Há duas semanas, o Lauro Jardim, colunista do jornal O Globo, publicou uma nota dizendo que o sr. iria sair. Aí o sr. transformou isso em uma batalha contra o jornalismo, dizendo que era fake news. E agora o senhor saiu, não é? Mas aquilo era fake news naquele dia.

Mas o sr. está fora do governo. Hoje eu estou fora do governo. Eu me demiti ontem. Ele deu aquela notícia mas não tinha fundo de verdade. Ontem, eu procurei o Guedes e conversei com ele. A notícia do Lauro Jardim não procedia. É como falar que amanhã vai chover. Se chover, eu sou uma pessoa que sabe o futuro? Choveu por uma coincidência mas eu não sabia se ia chover. Agora, o importante é que eu estou saindo do governo com sensação de dever cumprido.

O senhor tomou a decisão ontem? De uma hora para outra? Não teria sido, então, uma decisão precipitada? Não foi uma decisão tomada ontem. Ontem, eu informei o ministro. Eu gastei um ano para tomar minha decisão de vir para o governo.

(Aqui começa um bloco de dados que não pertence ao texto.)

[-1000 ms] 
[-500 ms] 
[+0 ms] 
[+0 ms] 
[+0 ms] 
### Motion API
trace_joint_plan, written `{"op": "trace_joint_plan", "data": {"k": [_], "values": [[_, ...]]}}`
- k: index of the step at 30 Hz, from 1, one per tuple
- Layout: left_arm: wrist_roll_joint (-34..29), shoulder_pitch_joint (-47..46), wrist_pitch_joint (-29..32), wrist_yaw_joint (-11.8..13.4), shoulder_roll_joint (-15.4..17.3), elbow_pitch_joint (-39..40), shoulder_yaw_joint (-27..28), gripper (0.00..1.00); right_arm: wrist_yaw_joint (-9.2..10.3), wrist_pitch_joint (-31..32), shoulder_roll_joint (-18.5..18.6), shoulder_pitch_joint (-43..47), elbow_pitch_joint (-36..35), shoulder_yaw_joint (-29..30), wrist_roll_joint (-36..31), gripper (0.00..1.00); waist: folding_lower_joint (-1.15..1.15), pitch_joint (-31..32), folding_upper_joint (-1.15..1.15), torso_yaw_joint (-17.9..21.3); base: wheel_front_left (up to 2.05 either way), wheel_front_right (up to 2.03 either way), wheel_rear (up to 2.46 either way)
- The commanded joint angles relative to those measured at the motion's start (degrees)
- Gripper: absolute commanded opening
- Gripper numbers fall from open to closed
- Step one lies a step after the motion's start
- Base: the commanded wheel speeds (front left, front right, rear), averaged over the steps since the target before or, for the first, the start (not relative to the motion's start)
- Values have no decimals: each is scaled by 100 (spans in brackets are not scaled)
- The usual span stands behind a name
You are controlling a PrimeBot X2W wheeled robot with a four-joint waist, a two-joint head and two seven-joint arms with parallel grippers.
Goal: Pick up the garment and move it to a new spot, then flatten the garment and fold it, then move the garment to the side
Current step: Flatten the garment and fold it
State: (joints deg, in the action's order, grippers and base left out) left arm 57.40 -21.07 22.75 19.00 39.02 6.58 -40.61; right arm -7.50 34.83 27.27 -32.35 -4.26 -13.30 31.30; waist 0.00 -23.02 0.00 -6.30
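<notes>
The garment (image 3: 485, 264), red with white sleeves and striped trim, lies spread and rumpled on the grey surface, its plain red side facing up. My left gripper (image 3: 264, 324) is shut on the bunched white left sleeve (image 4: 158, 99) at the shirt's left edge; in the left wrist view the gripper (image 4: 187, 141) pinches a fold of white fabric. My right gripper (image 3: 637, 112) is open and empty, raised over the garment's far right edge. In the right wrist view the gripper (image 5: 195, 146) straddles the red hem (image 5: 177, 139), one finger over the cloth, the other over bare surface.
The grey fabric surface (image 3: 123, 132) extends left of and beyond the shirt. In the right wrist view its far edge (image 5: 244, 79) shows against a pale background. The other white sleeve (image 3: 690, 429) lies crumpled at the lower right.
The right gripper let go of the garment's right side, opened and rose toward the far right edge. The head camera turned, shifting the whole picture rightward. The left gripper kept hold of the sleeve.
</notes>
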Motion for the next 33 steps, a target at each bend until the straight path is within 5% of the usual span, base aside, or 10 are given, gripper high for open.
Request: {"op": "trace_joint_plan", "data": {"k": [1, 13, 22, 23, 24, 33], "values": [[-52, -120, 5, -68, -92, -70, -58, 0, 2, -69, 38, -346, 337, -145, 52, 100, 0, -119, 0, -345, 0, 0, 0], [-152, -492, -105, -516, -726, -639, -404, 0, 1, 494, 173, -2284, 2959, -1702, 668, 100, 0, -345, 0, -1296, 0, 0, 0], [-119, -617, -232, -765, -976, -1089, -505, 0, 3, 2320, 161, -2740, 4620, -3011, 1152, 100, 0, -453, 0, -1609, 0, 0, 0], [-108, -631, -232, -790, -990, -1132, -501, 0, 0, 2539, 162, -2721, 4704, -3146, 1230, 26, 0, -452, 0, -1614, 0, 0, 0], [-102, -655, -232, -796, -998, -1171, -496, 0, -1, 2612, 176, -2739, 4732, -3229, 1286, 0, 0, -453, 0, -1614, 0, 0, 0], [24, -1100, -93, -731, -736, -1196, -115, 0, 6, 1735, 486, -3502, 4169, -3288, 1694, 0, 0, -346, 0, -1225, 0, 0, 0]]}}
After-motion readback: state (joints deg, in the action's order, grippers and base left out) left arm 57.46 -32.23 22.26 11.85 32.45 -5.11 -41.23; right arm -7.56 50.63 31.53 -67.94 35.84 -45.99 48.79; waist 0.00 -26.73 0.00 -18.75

Mas a decisão de sair foi feita em menos de 15 dias? Não. Todo mundo tem que ter um plano B: 'estou no governo mas se der qualquer coisa errada aqui, o que eu vou fazer?'. Eu fui para o governo de corpo e alma, mudei para Brasília e assumi a postura do meu cargo. Fiz uma boa entrega, de R$ 150 bilhões neste período, reduzi 84 estatais. Poderia ter sido mais? Poderia. Se não tivesse a pandemia poderia ter sido mais. Se o presidente tivesse uma base maior no Congresso poderia ser mais? Poderia. Mas o nosso presidente não quis entrar no toma-lá-dá-cá.

Mas essa história de que o presidente não teria aceitado fazer o toma-lá-dá-cá não é um discurso desatualizado? Não se diz mais isso com a aproximação do presidente ao centrão. O presidente precisa de apoio, e o centrão está disposto a apoiar o presidente. O governo Fernando Henrique Cardoso teve que, de alguma forma, obter a maioria no Congresso, por maneiras que eles chamam de democráticas. O Lula obteve maioria no Congresso por maneiras também ditas democráticas feitas no governo de coalizão.

Agora, o governo Bolsonaro começou isso há 60 dias. Feito muito de leve. Não tem nenhuma pessoa na Caixa, no Banco do Brasil, no BNDES, na Petrobras, na Eletrobras. É muito superficial. O presidente tem contado com o apoio do centro democrático e tem de alguma forma contemplado algumas solicitações, mas muito pequenas. Se você comparar isso com períodos anteriores, vai ver que é ínfimo, e conseguindo um apoio até bem razoável.